Todo este preâmbulo para situar “Listen”, que se coloca abertamente na linha desta tradição de um certo realismo social britânico, o que fica ainda mais visível ao se saber que Mike Leigh foi um (bom) professor de Ana Rocha, que aproveitou bem as aulas, mantendo algo de profundamente essencial em matéria de professores e alunos: a independência e autonomia dos alunos perante os professores. A voz de Ana Rocha manteve-se intocável.






“Ouve-me” fala de uma família portuguesa a viver actualmente em Londres. Um casal e três filhos, a mãe a trabalhar a dias, o pai, agora desempregado, mas anteriormente empregado numa marcenaria, que lhe ficou a dever dinheiro. Os filhos vão desde um bebé de cerca de um ano, uma miúda de seis/sete anos, surda, e um jovem de doze anos. Como a miúda aparece com umas nódoas nas costas que sugerem ter sido agredida, a segurança social toma conta do assunto, retira as crianças aos pais, que não aceitam a separação e fazem tudo para reaver os filhos e regressarem com eles a Portugal. Esta base dramática permite uma descrição de ambientes sociais muito bem dada, mas permitiria igualmente um choradinho sem fim, o que Ana Rocha consegue evitar com mestria e muita segurança estilística. As imagens ganham sempre um distanciamento óbvio, um empenhamento humano discreto, uma compreensão das razões das diversas partes (nunca se infernizam as instituições inglesas que fazem o que têm a fazer o melhor possível). A realizadora afasta a emoção fácil, quer através de uma óptima direcção de actores, quer ainda pela introdução de imagens aparentemente desligadas da acção, pormenores de um cenário, de uma paisagem, etc. A própria fotografia, algo granulada, por vezes difusa, ajuda a este efeito. Depois o rigor na descrição dos cenários, o interior da casa do casal português, as salas das instituições, os exteriores, tudo é meticulosamente recuperado.

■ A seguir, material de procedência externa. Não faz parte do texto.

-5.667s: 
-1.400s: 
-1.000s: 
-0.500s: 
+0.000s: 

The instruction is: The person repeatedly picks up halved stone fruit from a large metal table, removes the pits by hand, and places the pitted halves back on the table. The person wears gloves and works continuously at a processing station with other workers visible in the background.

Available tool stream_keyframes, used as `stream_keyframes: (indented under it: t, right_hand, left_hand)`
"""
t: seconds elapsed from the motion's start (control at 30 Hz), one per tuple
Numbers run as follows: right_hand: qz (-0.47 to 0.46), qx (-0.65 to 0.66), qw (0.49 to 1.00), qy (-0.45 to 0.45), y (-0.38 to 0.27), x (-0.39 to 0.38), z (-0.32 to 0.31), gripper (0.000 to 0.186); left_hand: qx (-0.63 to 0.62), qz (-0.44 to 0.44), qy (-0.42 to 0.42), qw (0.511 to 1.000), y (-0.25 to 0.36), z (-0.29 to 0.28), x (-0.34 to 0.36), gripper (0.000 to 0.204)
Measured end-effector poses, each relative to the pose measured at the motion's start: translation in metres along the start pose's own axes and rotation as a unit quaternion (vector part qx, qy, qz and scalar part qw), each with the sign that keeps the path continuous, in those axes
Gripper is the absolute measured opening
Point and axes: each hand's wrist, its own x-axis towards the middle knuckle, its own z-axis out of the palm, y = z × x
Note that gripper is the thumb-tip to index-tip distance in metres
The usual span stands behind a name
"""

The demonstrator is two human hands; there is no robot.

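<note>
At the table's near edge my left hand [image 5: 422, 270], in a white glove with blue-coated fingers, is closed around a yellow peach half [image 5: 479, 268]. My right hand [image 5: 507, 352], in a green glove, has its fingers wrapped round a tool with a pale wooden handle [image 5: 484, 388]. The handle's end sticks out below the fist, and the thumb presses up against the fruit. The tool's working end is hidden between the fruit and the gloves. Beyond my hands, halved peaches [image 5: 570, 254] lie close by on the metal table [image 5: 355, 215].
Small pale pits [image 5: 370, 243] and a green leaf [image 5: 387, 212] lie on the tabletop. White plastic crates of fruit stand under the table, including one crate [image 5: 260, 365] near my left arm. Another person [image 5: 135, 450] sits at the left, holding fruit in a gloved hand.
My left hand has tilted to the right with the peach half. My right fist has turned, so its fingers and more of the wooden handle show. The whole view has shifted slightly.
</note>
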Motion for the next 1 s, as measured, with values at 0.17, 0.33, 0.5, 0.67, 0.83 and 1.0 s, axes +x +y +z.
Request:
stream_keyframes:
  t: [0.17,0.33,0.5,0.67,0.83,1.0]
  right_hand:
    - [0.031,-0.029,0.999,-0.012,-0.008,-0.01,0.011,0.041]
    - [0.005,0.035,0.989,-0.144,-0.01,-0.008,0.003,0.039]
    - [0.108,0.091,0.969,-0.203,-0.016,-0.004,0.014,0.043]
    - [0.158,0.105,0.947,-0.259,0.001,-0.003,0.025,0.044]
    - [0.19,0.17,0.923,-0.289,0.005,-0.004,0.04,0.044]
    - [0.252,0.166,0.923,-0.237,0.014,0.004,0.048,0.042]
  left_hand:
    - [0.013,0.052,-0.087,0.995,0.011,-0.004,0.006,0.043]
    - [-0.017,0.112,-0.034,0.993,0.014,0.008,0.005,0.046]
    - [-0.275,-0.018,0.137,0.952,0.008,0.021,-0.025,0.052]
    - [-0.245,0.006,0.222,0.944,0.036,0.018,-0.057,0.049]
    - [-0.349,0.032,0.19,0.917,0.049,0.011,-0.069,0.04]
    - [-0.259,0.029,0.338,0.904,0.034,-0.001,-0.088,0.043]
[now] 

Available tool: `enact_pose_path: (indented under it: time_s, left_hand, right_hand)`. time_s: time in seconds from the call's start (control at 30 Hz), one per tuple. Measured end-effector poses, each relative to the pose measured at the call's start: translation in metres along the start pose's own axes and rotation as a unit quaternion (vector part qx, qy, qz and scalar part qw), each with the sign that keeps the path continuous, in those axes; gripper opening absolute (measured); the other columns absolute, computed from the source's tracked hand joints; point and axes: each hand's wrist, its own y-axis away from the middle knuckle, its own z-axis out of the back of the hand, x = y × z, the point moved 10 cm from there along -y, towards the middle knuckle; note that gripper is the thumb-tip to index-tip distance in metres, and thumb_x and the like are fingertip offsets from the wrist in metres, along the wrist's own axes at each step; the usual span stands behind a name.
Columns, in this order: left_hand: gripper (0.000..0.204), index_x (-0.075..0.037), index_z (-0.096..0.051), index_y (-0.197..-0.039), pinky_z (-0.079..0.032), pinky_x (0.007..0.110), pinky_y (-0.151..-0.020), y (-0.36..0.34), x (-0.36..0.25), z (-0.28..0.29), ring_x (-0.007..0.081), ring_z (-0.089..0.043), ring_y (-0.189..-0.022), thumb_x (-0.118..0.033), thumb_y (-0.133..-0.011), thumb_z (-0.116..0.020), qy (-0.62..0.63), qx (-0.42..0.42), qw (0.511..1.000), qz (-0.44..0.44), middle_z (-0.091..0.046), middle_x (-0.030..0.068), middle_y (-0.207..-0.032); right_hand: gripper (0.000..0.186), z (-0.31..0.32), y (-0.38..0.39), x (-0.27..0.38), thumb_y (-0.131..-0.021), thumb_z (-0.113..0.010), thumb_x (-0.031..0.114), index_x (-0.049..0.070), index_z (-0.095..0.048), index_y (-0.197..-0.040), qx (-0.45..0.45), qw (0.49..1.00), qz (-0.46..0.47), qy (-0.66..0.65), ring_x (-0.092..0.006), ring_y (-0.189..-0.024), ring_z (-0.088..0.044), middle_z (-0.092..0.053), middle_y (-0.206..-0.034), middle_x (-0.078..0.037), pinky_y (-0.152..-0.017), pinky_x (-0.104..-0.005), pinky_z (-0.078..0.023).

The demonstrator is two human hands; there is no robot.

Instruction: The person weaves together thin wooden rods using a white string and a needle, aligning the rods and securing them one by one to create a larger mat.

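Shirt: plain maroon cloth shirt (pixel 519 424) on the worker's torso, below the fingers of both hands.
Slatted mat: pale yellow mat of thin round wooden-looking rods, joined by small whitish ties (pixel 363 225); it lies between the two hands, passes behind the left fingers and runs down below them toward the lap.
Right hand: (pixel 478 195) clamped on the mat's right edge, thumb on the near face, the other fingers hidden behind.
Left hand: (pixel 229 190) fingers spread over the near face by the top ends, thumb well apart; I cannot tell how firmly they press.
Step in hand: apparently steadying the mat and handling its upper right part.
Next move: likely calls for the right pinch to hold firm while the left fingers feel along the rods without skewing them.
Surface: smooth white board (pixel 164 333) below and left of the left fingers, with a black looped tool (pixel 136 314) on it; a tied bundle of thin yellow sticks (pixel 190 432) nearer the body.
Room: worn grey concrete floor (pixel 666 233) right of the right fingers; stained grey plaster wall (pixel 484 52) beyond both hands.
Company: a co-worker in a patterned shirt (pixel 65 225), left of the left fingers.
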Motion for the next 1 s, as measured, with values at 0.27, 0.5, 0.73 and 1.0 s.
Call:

Existe ainda um interessante problema de comunicação (ou de incomunicabilidade), dado que se trata de uma família portuguesa a residir em Londres. Os portugueses falam quase sempre entre si em português, mas têm de se relacionar com os ingleses. Para que este diálogo se estabeleça, não existem grandes dificuldades. Mas a filha do casal é surda, o aparelho auditivo está estragado, não há dinheiro para o reparar, ou substituir, o que levanta dificuldades de comunicação com os pais, com a escola, com os serviços sociais. É este o maior óbice para que os problemas se ultrapassem. Não por indiferença ou desinteresse dos agentes no terreno, mas possivelmente pela legislação desadequada.



Falemos, finalmente, da interpretação que é de qualidade invulgar: Lúcia Moniz é simplesmente brilhante, na forma como impõe a sua personagem. Ruben Garcia, no marido, vai muito bem, e as crianças são profundamente convincentes. Quantos aos ingleses, todos eles são impecáveis nas suas intervenções, mais ou menos curtas.

Uma belíssima estreia na longa-metragem de ficção que se saúda com entusiasmo. O cinema português precisa de sangue novo e de olhares diferentes. Com talento.






OUVE-ME

Título original: Listen

Realização: Ana Rocha De Sousa (Portugal, Inglaterra, 2020); Argumento: Paula Alvarez Vaccaro, Ana Rocha; Produção: Paula Alvarez Vaccaro, Rodrigo Areias, Aaron Brookner, Agustina Figueras, Lennard Ortmann; Música: Frederic Schindler; Fotografia (cor): Hatti Beanland; Montagem: Tomás Baltazar; Casting: Heather Basten; Design de produção: Belle Mundi; Decoração: Rose Konstam; Guarda-roupa: Belle Mundi, Filipa Fabrica; Maquilhagem: Amanda Goodfellow, Sara Menitra; Direcção de Produção: Palma Derzsi; Assistentes de realização: Gabriel Lippe, Laura Prast, Lina Remeikaite; Departamento de arte: Rebecca Clayden, Noah Demeuldre, George Graham, Stella Hadjidemetriou, Mihaela Marino, James Reading; Som: Nuno Bento, João Galvão, Pedro Góis, Pedro Marinho, Sérgio Silva, Roland Vajs; Efeitos visuais: Carlos Amaral; Companhias de produção: Bando à Parte, Pinball London; Intérpretes: Lúcia Moniz (Bela), Sophia Myles (Ann Payne), Ruben Garcia (Jota), Maisie Sly (Lu), James Felner, Kiran Sonia Sawar (Anjali), Sian Abrahams, Brian Bovell, António Capelo, Susanna Cappellaro, Kem Hassan, Geoffrey Kirkness, Jay Lycurgo, Ângela Pinto, Tara Quinn, Kiki Weeks, Lola Weeks, etc. Duração: 73 minutos; Distribuição em Portugal: Lusomundo; Classificação etária: M/ 12 anos; Data de estreia em Portugal: 22 de Outubro de 2020.